Die Verpflichtung der Antragsgegnerin musste allerdings – wie von der Antragstellerin bei sachgerechter Auslegung
ihrer Schriftsätze auch beantragt – auf die Zeit bis zum rechtskräftigen Abschluss des Hauptsacheverfahrens
begrenzt werden, weil eine einstweilige Anordnung nicht über das im Hauptsacheverfahren erreichbare Begehren
hinausgehen darf. Des Weiteren war der Zahlungszeitraum – ohne dass hiermit eine Ablehnung des Antrags auf
Erlass einer einstweiligen Anordnung verbunden wäre – auf längstens sechs Monate zu befristen, damit der Fall in
leistungsrechtlicher Hinsicht sachgerecht unter Kontrolle gehalten werden kann. Die Möglichkeit, bei veränderten
Umständen eine frühere Aufhebung oder Abänderung der einstweiligen Anordnung in analoger Anwendung von § 86 b
Abs. 1 Satz 4 SGG zu erreichen, bleibt hiervon unberührt.

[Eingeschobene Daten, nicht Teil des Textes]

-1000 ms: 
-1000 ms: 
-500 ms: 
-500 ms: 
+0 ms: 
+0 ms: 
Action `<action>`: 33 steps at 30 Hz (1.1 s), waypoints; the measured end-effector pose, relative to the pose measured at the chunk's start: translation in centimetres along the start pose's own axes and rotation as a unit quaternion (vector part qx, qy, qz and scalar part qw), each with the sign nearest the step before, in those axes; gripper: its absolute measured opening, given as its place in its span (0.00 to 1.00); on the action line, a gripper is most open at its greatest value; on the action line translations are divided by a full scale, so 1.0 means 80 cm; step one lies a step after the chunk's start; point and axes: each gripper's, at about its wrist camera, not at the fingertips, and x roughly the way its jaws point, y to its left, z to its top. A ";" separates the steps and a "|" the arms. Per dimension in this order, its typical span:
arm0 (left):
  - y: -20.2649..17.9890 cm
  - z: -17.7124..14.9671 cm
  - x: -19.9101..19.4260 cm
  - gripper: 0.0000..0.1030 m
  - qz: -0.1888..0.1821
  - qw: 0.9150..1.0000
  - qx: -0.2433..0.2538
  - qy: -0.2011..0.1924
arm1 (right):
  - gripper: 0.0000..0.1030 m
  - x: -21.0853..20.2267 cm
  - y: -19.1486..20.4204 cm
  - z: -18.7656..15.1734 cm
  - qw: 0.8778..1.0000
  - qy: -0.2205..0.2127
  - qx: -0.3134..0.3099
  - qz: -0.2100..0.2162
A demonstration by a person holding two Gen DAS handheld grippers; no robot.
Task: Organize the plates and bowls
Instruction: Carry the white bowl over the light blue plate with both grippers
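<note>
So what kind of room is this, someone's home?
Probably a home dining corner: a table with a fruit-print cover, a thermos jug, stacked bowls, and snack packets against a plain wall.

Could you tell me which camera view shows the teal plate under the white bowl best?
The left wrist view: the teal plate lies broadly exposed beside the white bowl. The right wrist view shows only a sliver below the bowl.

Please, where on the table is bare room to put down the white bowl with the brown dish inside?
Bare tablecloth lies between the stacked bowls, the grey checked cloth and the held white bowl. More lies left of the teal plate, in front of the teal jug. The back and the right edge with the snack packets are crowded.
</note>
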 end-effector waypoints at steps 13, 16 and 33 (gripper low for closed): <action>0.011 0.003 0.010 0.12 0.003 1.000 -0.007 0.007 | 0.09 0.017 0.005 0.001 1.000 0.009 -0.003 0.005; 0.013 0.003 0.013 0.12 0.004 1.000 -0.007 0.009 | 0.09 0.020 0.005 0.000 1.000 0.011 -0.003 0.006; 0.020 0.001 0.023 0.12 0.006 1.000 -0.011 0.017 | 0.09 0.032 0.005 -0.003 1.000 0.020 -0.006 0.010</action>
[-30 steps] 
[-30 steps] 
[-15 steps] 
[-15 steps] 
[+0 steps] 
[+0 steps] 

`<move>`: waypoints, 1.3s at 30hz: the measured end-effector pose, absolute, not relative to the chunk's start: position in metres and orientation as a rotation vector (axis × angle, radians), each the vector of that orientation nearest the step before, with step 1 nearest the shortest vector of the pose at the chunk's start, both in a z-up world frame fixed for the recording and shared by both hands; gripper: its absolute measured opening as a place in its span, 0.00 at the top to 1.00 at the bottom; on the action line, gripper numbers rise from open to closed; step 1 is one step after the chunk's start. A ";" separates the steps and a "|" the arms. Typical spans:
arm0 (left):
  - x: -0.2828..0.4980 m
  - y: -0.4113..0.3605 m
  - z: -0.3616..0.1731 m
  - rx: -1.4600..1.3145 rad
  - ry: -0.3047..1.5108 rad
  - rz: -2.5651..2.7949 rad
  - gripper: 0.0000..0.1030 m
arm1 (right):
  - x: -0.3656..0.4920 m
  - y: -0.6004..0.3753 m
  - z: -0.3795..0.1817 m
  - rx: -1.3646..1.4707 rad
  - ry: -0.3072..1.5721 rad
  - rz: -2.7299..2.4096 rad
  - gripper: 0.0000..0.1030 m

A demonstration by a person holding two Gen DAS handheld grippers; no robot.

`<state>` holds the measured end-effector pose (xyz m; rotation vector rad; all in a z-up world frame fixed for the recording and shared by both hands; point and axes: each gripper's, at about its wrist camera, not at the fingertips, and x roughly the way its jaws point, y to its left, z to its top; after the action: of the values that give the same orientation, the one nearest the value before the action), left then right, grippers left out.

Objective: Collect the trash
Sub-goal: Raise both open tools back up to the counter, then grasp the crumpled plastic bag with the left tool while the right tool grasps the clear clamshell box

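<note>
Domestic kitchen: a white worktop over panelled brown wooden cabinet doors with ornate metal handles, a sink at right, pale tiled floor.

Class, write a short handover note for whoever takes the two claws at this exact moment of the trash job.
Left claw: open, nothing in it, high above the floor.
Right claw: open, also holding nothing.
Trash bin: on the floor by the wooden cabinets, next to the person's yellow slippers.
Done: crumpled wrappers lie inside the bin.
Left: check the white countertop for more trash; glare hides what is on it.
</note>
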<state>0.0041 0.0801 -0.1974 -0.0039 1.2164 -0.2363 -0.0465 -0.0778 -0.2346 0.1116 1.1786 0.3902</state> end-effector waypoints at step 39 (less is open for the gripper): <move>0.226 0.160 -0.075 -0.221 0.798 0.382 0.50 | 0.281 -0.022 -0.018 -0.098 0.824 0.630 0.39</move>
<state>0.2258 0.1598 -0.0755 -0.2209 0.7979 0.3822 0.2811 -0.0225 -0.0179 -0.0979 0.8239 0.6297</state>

Soweit sich der Antrag auf Erlass einer einstweiligen Anordnung bei sachgerechter Auslegung des Schriftsatzes der
Antragstellerin vom 20. August 2008 auch auf die Zeit ab Eingang ihrer Antragsschrift bei Gericht am 8. Juli 2008 bis
zur Entscheidung des Senats bezieht, war der Antrag hingegen abzulehnen. Denn dieser Zeitraum ist mittlerweile
verstrichen und die Antragstellerin hat diesbezüglich lediglich auf die aus ihrer Sicht gegebene Verweigerung
effektiven Rechtsschutzes hingewiesen, nicht jedoch vorgetragen und glaubhaft gemacht, dass sie schwere und
unzumutbare Nachteile zu gegenwärtigen hätte, zu deren nachträglicher Beseitigung die Entscheidung in der
Hauptsache nicht mehr in der Lage sein könnte.

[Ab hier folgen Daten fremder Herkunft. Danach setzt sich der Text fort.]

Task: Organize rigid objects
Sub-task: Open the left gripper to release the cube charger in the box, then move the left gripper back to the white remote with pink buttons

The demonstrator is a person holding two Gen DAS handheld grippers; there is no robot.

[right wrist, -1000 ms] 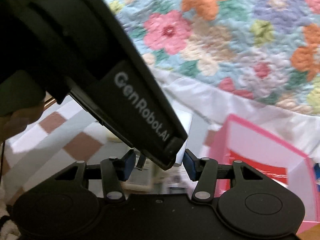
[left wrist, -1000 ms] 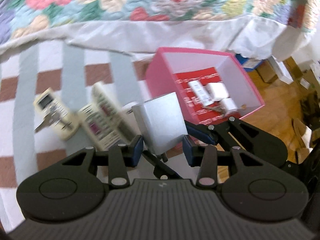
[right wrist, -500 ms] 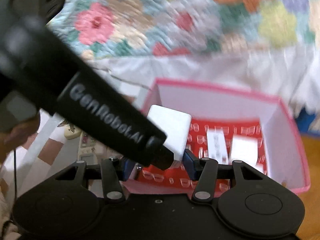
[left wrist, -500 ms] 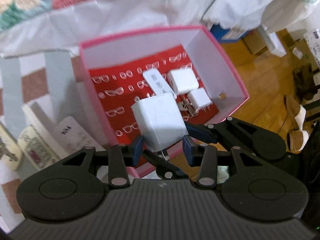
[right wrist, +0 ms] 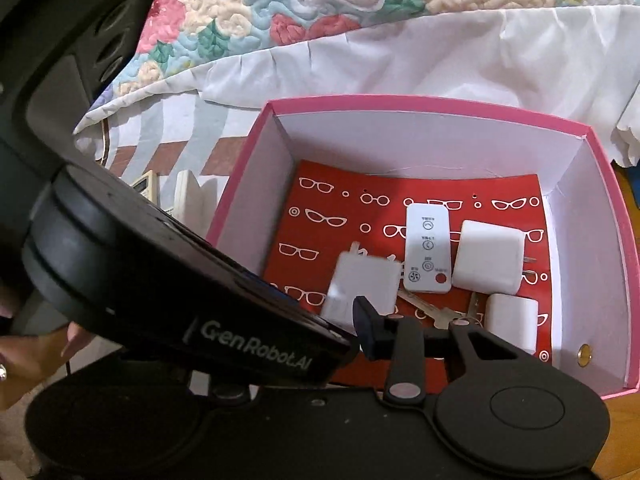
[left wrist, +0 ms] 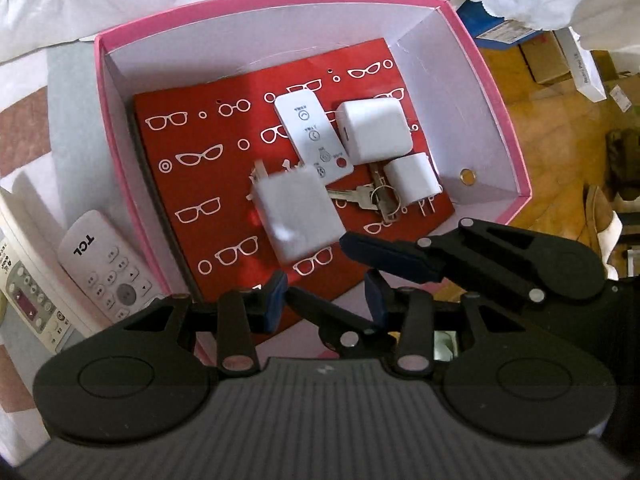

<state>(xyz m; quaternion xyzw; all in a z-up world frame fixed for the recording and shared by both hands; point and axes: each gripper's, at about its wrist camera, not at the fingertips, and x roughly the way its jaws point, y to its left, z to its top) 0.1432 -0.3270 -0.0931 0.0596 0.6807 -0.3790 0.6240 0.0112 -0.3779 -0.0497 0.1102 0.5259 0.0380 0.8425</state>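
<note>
A blurred white charger block (left wrist: 297, 216) with prongs lay on the red glasses-print liner (left wrist: 192, 184) of the pink box (left wrist: 108, 128), whose left half stood bare. Right of it crowded a slim remote (left wrist: 312, 136), two chargers and keys (left wrist: 360, 198). The left gripper (left wrist: 326, 294) hung open and empty just below the block; the right gripper's (left wrist: 384, 256) jaws had just been closing on nothing.
</note>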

Die Kostenentscheidung beruht auf § 193 SGG. Sie berücksichtigt, dass die Antragstellerin im Kern mit ihrem
Begehren durchgedrungen ist, sie dieses Begehren jedoch im Laufe des Antragsverfahrens hinsichtlich des
Beginnzeitpunkts auf die Zeit ab Eingang ihrer Antragsschrift bei Gericht am 8. Juli 2008 beschränkt hat, während sie
mit ihrer Antragsschrift noch ausdrücklich Leistungen ab dem 28. September 2007 geltend gemacht hatte.

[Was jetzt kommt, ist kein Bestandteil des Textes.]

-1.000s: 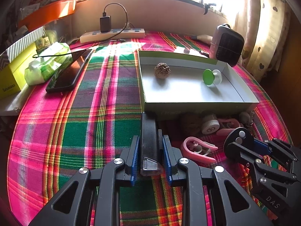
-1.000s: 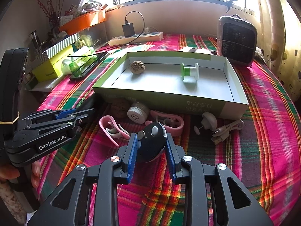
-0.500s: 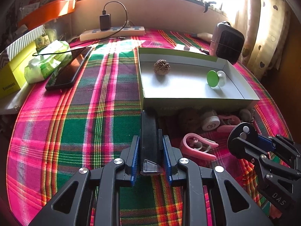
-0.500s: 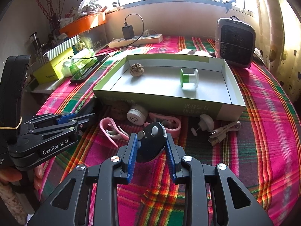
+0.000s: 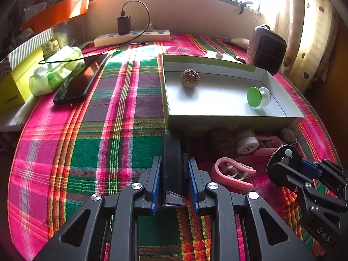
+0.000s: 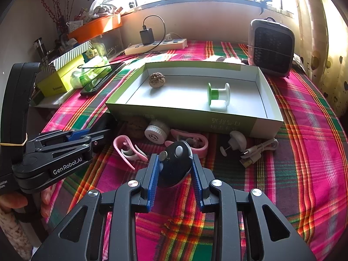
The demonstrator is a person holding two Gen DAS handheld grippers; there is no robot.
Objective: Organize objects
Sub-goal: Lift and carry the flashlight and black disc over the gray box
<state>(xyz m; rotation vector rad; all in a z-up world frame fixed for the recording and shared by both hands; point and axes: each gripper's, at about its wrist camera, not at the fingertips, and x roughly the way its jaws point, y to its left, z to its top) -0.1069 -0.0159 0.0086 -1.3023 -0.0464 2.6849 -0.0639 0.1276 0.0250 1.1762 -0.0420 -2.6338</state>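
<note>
My left gripper [image 5: 174, 163] is shut on a long narrow black bar [image 5: 173, 150] whose far end reaches the near left corner of the shallow green-and-white box [image 5: 228, 119]. In the box lie a walnut [image 5: 190, 77] and a green-and-white spool [image 5: 257, 96]. My right gripper [image 6: 174, 158] is shut on a black oval remote [image 6: 175, 166] with small buttons, held in front of the box [image 6: 195, 117]. In the right wrist view, the left gripper [image 6: 102, 133] sits at the left with a hand under it.
Loose in front of the box are pink clips [image 6: 128, 150], a white round cap [image 6: 155, 132], a white knob [image 6: 236, 140] and a USB cable [image 6: 258, 150]. A small heater [image 6: 271, 45], a power strip [image 6: 156, 45], a phone [image 5: 81, 80] and yellow boxes [image 6: 61, 82] ring the plaid table.
</note>
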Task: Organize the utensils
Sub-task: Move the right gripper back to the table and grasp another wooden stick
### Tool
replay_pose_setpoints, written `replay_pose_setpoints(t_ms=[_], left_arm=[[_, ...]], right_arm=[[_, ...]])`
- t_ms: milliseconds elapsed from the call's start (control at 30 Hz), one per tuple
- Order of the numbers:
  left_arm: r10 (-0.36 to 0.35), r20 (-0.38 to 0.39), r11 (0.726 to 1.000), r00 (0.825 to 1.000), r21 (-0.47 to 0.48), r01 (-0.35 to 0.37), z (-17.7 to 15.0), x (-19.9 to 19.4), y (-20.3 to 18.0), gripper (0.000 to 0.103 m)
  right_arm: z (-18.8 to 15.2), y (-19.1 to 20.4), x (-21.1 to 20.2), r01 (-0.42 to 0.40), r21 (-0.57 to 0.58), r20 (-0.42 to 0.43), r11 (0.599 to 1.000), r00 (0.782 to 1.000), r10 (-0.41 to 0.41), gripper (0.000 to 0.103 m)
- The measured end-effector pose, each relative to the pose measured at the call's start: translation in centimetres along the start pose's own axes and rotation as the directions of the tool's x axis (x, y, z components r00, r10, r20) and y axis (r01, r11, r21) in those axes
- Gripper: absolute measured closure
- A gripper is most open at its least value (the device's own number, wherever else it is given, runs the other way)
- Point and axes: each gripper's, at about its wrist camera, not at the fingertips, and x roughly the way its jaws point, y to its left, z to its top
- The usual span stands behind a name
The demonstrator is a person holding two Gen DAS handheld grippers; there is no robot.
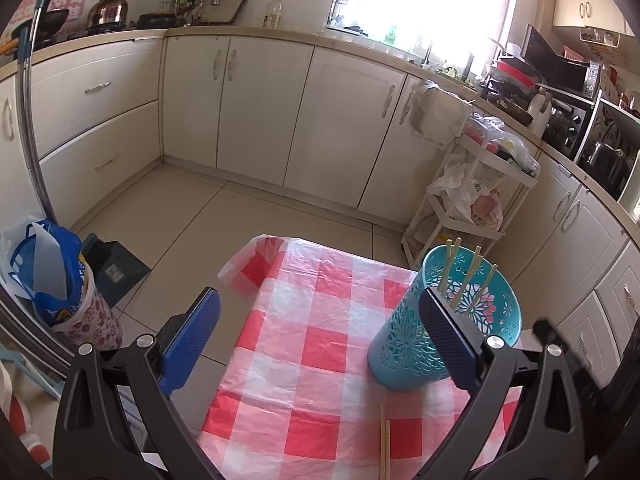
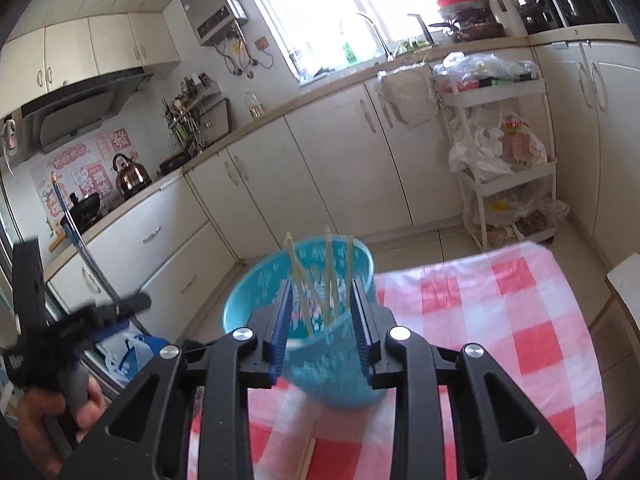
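Right wrist view shows my right gripper (image 2: pixel 320 320) with jaws slightly parted and empty above the teal holder (image 2: pixel 340 376) on the table (image 2: pixel 532 344), my left gripper (image 1: pixel 320 344) wide open, so lowering carelessly may knock the chopsticks (image 2: pixel 330 276).

Both cameras sit on hand-held grippers and look forward and downward along their fingers. The left wrist view hangs over the checked tablecloth (image 1: pixel 320 320), with the teal utensil holder (image 1: pixel 412 344) at 4 o'clock. The right wrist view sits nearer, the holder (image 2: pixel 320 344) dead centre. Both share the holder, the cloth (image 2: pixel 500 320) and the white cabinets (image 1: pixel 256 100).
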Motion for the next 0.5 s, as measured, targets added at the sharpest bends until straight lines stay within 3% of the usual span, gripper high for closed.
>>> replay_pose_setpoints(t_ms=[100,200,500], left_arm=[[0.001,-0.005,1.0,1.0,-0.006,-0.001,0.0,-0.1,0.3,0.008],[-0.006,-0.012,1.0,1.0,-0.019,0.006,-0.2,-0.3,0.6,0.008],[-0.007,-0.016,0.999,1.0,-0.032,0.006,-0.3,-0.7,1.4,0.008]], right_arm=[[-4.9,0.9,1.5,0.004,-0.025,-0.158,1.0,0.987,-0.008,0.073],[-7.9,2.0,3.0,0.016,-0.073,-0.25,0.997,0.968,-0.033,0.073],[-11.7,4.4,5.2,0.068,-0.222,-0.339,0.973,0.93,-0.142,0.077]])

Die Bewilligung von Prozesskostenhilfe folgt aus § 73 a Abs. 1 Satz 1 SGG in Verbindung mit §§ 114 ff. der
Zivilprozessordnung. Denn wie die im Wege der einstweiligen Anordnung ausgesprochene Verpflichtung der
Antragsgegnerin zeigt, kommen dem Antrag der Antragstellerin auf Gewährung vorläufigen Rechtsschutzes
hinreichende Erfolgsaussichten zu. Dieser Antrag, hinsichtlich dessen die Vertretung durch einen Rechtsanwalt
erforderlich erscheint, erweist sich auch nicht als mutwillig. Zudem ist die Antragstellerin ausweislich der von ihr
zeitgleich mit dem Antrag auf Gewährung vorläufigen Rechtsschutzes und dem Antrag auf Bewilligung von
Prozesskostenhilfe bei Gericht eingegangenen Erklärung über ihre persönlichen und wirtschaftlichen Verhältnisse
nicht in der Lage, die Kosten des vorläufigen Rechtsschutzverfahrens auch nur zum Teil oder in Raten aufzubringen.
Dieser Beschluss kann nicht mit der Beschwerde an das Bundessozialgericht angefochten werden (§ 177 SGG).